Promotoria investiga gasto de R$ 640 mil da prefeitura de Nova Alvorada do Sul com combustível
Diretor presta depoimento no dia 22 e prefeito terá de se explicar; denúncia revela uso do combustível para fins políticos
| CAMPO GRANDE NEWS / HELIO DE FREITAS, DE DOURADOS
A Promotoria de Justiça de Mato Grosso do Sul instaurou inquérito civil para investigar a Prefeitura de Nova Alvorada do Sul, cidade a 118 km de Campo Grande, após denúncia revelar suposto uso da cota de combustível para atender a interesses políticos.
A denúncia foi feita ainda em 2018, mas o inquérito civil foi instaurado na semana passada pelo promotor de Justiça Maurício Mecelis Cabral.
O procedimento investiga principalmente o gasto de R$ 640,5 mil com abastecimento de carros da frota municipal de setembro a novembro de 2018. O montante representa despesa média mensal de R$ 213 mil para abastecer os carros da prefeitura em uma cidade com 23 mil habitantes.
Em resposta ao pedido de informações feito pelo promotor, a Assessoria Jurídica da prefeitura enviou, em agosto deste ano, a planilha de abastecimentos feitos em um posto de Nova Alvorada do Sul. Chamam a atenção gastos diários de até R$ 47 mil, como o ocorrido no dia 15 de outubro de 2018.

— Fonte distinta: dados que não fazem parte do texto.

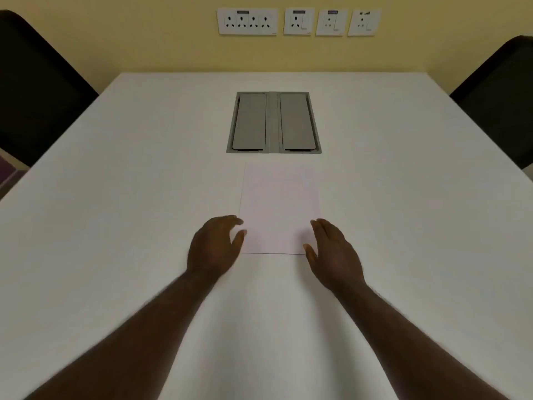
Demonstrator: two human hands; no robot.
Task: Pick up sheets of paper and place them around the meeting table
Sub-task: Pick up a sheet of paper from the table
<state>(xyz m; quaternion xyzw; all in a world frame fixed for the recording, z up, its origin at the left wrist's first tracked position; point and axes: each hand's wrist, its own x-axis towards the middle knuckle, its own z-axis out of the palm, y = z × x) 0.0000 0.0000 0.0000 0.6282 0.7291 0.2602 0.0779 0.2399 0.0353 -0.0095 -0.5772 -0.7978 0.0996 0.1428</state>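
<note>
The paper (279, 209) lies flat in the middle of the white meeting table (115, 168), just near of the grey cable hatch (274, 122). Our left hand (215, 245) sits at its near left corner, our right hand (334, 249) at its near right corner — both with fingers loosely spread, gripping nothing. Dark chairs (34, 90) flank the table left and right — wall sockets (248, 21) line the far wall.
</note>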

O gerente de frota da prefeitura, Washington Luiz Santana, que assina a planilha enviada ao MP, foi convocado para prestar esclarecimentos na Promotoria de Justiça. O depoimento dele será no dia 22 deste mês, às 10h.
O prefeito Arlei Silva Barbosa (MDB) também terá de se explicar. No dia 25 do mês passado, o promotor Maurício Cabral enviou ofício ao chefe do Executivo cobrando, em dez dias, a cópia do contrato entre o município e a empresa Taurus Card.
Carros de aliados – A denúncia feita ao MP em junho do ano passado revelou que o esquema foi montado para atender a interesses políticos. Até prestadores de serviço da prefeitura estariam abastecendo carros particulares na conta do município.
Conforme a denúncia, carros da frota que não estão mais rodando são cadastrados no sistema para a emissão do cartão magnético. Depois o cartão recebe crédito em combustível e vai parar nas mãos de servidores do alto escalão e líderes políticos do município. A denúncia aponta ainda suspeita de que os cartões são usados até por empresas de fachada.
Outro lado – Ao Campo Grande News, o prefeito Arlei Barbosa disse hoje que todas as informações solicitadas estão sendo apresentadas ao Ministério Público. “O gasto é completamente compatível com a frota do município, e sistematicamente controlado pelo sistema de gestão da frota', afirmou.
Arlei disse ainda: “respeito a investigação e tenho certeza que todos os pontos serão esclarecidos. É normal que, com a proximidade de ano eleitoral, hajam denúncias para produção de matérias difamatórias. Estamos à disposição para qualquer esclarecimento, tendo, inclusive todas as informações no portal da transparência'.